The Recession this year market on Polymarket resolves on Feb 1, 2027. Resolution hinges on whether a recession has been officially declared or confirmed by the specified date. The outcome is determined by established economic definitions and official announcements from relevant authorities. Traders should monitor the market's terms and conditions for the exact criteria and data sources that will be used to settle the contract. The resolution date provides a clear endpoint for the prediction period, after which all positions are settled based on the final determination of whether a recession occurred within the specified timeframe.

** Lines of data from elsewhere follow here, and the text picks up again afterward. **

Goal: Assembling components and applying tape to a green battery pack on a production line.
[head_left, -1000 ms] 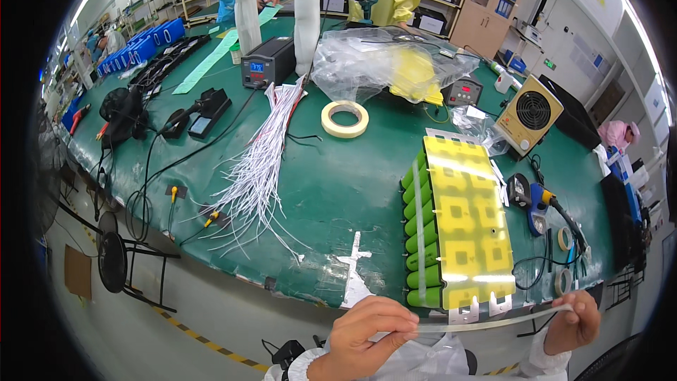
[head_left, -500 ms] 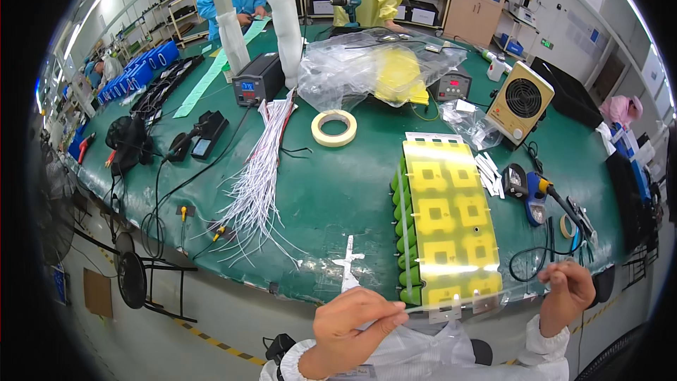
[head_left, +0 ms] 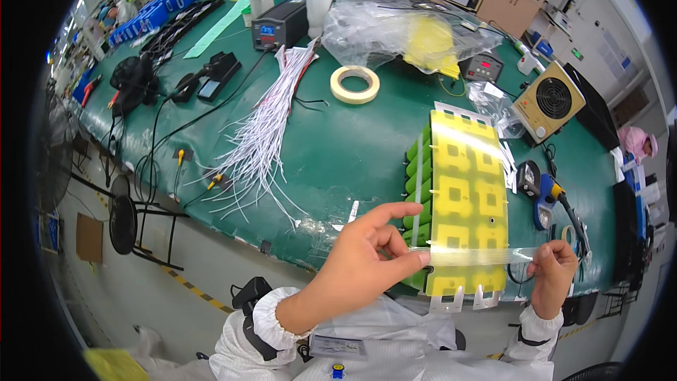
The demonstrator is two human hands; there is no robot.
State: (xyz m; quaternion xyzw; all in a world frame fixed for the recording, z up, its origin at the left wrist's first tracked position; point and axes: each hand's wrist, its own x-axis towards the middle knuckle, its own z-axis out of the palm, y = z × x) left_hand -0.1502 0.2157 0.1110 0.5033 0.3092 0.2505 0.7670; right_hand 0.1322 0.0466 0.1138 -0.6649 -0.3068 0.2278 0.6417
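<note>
A strip of clear tape (head_left: 476, 256) is stretched level between the two hands, just above the near end of a yellow-topped battery pack (head_left: 462, 197) that lies lengthwise on the green table (head_left: 338, 148). The left hand (head_left: 370, 257) pinches the tape's left end between thumb and fingertips, its forefinger pointing up and to the right; the right hand (head_left: 552, 275) is closed on the other end, near the table's front edge. The pack shows green cells along its left side and metal tabs at both ends (the tape crosses it close to the near tabs). Left of the pack, well apart, a bundle of white wires (head_left: 264, 134) fans out toward the table's edge. Beyond the pack sits a roll of tape (head_left: 355, 85), and to the right a soldering tool (head_left: 543, 194) and a small beige fan (head_left: 549, 102).
</note>
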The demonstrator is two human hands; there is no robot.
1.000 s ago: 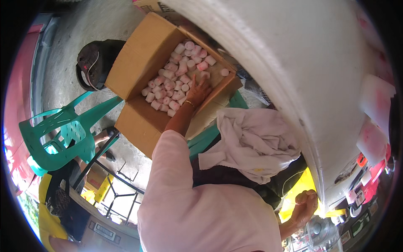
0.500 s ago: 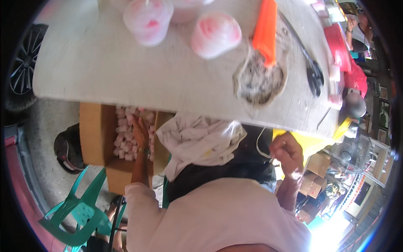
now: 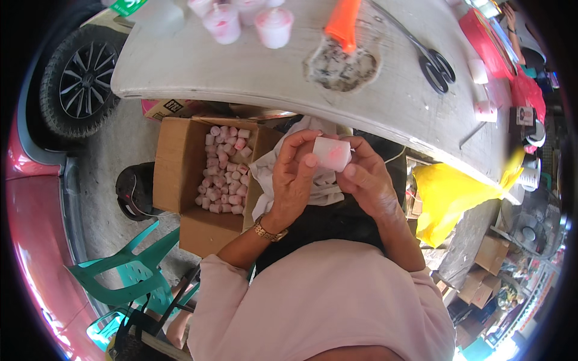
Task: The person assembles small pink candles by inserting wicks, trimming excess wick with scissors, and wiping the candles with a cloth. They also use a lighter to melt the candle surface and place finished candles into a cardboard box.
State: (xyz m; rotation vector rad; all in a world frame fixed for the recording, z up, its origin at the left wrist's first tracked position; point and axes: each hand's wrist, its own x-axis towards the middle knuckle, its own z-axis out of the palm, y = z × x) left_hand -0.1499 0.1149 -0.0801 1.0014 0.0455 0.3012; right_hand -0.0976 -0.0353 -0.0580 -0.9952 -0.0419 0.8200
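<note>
Above my lap, a short white candle with pink blotches lies sideways between both hands. My left hand is closed on its left end, the thumb against its side. The fingers of my right hand pinch its right end, where a bit of wick seems to stick out. To the left stands an open cardboard box holding many similar pink-and-white candles. A crumpled white cloth lies on my lap, partly behind the hands.
On the table ahead are several candles, an orange tool at a dark-stained patch, and black-handled scissors. A yellow bag hangs at the right edge. A green chair and a car wheel are at left.
My left hand has come out of the box and moved right, now with a candle. My right hand has moved left to grip it too. The view has shifted, showing more below the table.
</note>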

Several key catalysts could shift recession odds on Polymarket before Feb 1, 2027. Major employment reports, inflation data, and GDP growth figures directly influence trader positioning. Federal Reserve policy decisions and interest rate changes alter recession risk perceptions. Yield curve inversions, credit market stress, and corporate earnings misses often trigger sharp repricing. Geopolitical shocks, trade policy shifts, and banking sector developments can rapidly alter macroeconomic expectations. Consumer spending reports, housing starts, and manufacturing indices provide real-time signals of economic momentum. Any unexpected economic deterioration or resilience will be reflected immediately in market prices as traders adjust their recession probability estimates in response to incoming data.